Four years ago, even optimistic Democrats didn't think they would pick up Indiana (11), North Carolina (15), or an electoral vote in Nebraska (which like Maine awards one vote per congressional district), yet all three went for Mr. Obama by small margins. In 2012, Indiana is likely to desert him, as is the one Cornhusker district. To keep North Carolina, the Democrats chose Charlotte for their national convention and will make a big play statewide. As of now, it looks tough for them. Thus Republicans are in the lead to win 26 more electors. Missouri was the sole squeaker that went for McCain; few believe it will be tight next year, so the GOP will likely have those 10 votes, too.

Republicans therefore are a lock or lead in 24 states for 206 electoral votes, and Democrats have or lead in 19 states for 247 electoral votes. That's why seven super-swing states with 85 electors will determine which party gets to the magic number of 270 electoral votes: Colorado (9), Florida (29), Iowa (6), Nevada (6), New Hampshire (4), Ohio (18) and Virginia (13).

Prior to Obama's 2008 victories in each of these states, several had generally or firmly leaned Republican since 1980. Virginia, which hadn't voted Democratic since 1964, was the biggest surprise, and its Obama majority was larger than that of Ohio, which has frequently been friendly to Democrats in past decades. Massive Hispanic participation turned Colorado and Nevada to Mr. Obama, and it helped him in Florida.
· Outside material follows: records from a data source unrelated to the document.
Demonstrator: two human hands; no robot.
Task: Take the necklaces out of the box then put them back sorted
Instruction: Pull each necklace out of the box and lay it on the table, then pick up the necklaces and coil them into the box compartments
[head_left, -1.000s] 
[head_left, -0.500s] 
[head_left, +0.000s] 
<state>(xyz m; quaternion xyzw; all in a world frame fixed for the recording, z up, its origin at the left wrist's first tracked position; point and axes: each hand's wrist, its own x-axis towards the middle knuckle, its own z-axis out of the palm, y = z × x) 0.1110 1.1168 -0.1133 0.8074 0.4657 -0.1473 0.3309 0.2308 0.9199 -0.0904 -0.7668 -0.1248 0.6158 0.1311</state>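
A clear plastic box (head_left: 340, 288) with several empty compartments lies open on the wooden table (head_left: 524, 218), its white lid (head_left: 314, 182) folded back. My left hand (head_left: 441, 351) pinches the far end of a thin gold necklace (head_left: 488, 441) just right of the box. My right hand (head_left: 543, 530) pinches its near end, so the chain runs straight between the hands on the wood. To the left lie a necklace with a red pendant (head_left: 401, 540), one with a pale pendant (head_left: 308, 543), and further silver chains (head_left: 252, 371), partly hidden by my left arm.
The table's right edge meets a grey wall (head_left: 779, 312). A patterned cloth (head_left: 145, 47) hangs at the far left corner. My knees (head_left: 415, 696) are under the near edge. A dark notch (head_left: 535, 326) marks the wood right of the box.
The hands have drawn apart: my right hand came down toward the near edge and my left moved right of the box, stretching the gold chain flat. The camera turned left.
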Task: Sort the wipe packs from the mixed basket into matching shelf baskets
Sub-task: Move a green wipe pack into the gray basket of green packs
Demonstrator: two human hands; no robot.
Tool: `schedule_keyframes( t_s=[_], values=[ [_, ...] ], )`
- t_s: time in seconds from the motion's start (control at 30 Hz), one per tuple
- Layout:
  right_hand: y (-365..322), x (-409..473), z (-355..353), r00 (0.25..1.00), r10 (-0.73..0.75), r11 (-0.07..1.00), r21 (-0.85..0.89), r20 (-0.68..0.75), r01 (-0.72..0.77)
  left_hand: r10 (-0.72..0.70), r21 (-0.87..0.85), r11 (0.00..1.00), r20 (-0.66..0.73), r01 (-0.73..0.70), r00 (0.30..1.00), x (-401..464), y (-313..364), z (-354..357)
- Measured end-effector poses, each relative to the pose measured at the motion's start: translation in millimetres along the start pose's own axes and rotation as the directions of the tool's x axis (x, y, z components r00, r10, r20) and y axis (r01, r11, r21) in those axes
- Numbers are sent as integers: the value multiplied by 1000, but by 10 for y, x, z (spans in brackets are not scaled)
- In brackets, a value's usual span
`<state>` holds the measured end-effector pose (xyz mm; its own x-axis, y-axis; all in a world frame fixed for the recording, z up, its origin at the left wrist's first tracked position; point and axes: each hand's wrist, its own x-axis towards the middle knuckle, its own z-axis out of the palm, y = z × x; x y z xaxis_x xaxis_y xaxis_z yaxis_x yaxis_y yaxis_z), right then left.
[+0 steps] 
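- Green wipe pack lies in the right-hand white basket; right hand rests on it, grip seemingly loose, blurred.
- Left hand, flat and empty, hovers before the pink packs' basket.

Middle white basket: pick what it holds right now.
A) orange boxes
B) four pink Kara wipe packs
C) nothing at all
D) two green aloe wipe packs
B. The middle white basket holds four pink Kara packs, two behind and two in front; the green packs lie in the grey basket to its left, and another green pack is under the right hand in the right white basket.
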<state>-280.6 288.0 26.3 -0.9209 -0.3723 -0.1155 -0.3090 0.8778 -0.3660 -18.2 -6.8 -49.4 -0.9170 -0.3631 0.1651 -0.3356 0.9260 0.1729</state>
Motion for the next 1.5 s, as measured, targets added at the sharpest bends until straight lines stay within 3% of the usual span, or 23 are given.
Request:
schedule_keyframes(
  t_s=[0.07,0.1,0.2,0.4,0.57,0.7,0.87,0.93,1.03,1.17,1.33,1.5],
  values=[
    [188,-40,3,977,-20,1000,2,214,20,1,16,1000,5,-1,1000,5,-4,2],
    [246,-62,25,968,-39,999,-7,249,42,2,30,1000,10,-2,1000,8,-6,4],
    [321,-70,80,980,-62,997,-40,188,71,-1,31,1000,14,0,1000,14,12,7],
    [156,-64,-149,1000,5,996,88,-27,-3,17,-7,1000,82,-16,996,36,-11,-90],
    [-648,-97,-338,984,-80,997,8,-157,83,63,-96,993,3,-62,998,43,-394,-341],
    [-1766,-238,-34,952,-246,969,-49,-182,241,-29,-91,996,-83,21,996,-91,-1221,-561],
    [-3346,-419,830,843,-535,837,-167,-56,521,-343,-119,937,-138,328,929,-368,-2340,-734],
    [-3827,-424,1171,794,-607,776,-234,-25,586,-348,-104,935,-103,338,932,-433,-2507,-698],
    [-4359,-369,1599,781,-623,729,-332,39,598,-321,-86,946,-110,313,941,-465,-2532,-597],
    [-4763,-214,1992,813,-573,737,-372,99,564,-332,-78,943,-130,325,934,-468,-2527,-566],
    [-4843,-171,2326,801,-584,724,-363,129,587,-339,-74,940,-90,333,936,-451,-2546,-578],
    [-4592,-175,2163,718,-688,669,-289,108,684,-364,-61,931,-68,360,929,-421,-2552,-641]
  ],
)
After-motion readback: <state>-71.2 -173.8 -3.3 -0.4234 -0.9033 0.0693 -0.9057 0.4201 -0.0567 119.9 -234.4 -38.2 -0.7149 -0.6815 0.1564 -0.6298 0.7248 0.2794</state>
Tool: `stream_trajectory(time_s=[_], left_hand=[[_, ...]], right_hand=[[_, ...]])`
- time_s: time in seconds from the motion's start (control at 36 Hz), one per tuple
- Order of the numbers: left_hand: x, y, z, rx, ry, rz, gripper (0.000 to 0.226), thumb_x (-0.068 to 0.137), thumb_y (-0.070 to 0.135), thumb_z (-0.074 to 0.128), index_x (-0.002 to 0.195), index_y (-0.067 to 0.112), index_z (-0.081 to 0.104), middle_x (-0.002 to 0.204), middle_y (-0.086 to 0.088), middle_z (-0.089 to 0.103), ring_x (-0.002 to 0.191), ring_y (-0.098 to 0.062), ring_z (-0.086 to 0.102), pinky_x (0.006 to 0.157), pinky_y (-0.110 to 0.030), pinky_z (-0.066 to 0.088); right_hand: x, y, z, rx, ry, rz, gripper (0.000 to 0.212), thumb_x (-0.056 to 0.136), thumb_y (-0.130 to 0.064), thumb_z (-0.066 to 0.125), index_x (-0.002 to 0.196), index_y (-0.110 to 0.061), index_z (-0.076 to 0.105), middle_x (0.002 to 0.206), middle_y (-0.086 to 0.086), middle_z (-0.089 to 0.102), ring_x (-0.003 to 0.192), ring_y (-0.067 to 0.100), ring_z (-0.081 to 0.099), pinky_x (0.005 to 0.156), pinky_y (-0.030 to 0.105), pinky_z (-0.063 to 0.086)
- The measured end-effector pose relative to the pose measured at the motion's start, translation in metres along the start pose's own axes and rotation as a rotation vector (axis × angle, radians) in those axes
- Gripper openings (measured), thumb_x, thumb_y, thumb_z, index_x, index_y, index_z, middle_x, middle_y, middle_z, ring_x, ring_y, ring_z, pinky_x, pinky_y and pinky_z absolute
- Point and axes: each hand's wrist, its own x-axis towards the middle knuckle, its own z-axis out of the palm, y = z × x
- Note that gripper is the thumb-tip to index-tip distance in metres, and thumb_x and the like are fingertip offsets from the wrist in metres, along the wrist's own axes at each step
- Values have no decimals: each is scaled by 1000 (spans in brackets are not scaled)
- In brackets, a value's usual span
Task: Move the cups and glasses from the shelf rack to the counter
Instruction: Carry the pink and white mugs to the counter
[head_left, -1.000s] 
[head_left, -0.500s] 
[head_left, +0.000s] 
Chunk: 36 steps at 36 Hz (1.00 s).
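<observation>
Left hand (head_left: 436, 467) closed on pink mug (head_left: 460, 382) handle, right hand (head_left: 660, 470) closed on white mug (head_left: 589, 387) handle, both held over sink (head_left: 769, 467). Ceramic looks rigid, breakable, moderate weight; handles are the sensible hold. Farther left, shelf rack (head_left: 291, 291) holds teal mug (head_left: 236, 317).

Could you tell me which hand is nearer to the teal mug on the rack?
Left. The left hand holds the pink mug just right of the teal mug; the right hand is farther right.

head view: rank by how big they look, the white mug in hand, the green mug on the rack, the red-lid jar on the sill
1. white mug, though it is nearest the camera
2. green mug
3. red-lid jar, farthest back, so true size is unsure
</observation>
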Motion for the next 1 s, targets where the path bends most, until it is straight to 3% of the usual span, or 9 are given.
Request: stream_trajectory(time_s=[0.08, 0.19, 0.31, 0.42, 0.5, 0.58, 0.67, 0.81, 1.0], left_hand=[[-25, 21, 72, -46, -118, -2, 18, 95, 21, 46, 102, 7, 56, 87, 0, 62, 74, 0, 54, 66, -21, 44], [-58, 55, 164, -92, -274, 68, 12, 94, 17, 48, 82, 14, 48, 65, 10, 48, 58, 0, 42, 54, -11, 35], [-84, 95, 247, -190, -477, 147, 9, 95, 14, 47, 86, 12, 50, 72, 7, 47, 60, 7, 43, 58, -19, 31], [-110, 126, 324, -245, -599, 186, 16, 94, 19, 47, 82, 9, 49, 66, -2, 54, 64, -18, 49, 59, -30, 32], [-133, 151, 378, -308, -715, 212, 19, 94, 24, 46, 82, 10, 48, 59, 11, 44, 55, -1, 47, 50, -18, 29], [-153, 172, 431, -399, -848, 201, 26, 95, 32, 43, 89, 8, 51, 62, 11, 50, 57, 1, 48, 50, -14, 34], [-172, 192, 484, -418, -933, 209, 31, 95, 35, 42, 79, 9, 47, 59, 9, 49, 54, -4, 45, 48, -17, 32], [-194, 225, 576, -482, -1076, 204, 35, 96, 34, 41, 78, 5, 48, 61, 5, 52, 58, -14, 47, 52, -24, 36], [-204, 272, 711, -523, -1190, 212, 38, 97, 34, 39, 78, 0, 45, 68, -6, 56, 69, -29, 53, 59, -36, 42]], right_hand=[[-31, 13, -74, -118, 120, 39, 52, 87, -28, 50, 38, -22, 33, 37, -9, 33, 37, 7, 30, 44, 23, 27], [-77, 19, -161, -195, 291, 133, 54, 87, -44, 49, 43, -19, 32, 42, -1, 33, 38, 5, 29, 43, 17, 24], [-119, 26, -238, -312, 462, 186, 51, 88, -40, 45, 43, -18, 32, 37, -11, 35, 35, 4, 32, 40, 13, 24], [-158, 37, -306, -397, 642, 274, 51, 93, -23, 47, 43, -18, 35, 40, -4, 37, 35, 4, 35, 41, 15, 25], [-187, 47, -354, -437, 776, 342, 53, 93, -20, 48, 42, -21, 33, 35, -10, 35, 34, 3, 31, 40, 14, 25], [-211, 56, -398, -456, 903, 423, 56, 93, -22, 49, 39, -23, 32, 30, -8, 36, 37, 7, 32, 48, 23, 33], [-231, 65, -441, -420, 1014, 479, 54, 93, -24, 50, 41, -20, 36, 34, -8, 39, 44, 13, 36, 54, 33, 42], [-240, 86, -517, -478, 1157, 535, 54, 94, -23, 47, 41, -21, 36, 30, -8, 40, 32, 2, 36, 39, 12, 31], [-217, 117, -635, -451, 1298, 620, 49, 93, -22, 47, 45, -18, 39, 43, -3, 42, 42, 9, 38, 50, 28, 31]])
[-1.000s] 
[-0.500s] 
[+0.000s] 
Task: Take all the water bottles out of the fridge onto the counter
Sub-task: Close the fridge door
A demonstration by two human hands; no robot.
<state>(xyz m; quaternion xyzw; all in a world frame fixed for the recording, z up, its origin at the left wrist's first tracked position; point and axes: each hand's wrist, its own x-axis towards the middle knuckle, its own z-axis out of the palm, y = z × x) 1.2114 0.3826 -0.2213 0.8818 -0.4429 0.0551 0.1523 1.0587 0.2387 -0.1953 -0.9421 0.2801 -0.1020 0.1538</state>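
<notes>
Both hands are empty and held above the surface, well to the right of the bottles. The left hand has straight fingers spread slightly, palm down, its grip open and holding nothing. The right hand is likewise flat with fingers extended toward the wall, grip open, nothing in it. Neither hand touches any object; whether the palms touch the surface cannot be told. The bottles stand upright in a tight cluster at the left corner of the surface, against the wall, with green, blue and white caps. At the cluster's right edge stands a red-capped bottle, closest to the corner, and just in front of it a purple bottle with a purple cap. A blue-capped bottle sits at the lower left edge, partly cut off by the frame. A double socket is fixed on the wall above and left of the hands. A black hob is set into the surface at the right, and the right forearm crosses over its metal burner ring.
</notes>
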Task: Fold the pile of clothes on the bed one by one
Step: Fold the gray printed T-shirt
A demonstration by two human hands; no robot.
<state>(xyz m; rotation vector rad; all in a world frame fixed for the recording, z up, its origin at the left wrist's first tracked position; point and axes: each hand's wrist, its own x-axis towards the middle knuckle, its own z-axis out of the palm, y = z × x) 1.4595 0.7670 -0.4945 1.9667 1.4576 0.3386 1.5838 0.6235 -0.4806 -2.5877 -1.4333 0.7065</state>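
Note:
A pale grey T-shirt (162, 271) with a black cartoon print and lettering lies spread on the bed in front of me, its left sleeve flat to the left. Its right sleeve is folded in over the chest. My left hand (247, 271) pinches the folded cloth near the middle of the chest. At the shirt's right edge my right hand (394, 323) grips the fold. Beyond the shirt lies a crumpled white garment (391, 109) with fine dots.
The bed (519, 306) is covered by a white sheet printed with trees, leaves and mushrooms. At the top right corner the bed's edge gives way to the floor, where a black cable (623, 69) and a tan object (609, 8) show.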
The GOP has gotten a quiet advantage through the redistricting following the 2010 Census. The Republican nominee could gain about a half-dozen net electors from the transfer of House seats—and thus electoral votes—from the northern Frostbelt to the southern and western Sunbelt. Put another way, the Democrats can no longer win just by adding Ohio to John Kerry's 2004 total. The bleeding of electoral votes from Democratic states would leave him six short of 270.

Of course, the best-laid plans of Electoral College analysts can be undone overnight by the rise of one or more third-party or independent candidates, as shown by George Wallace from the right (1968), Ross Perot from the middle (1992), and Ralph Nader from the left (2000).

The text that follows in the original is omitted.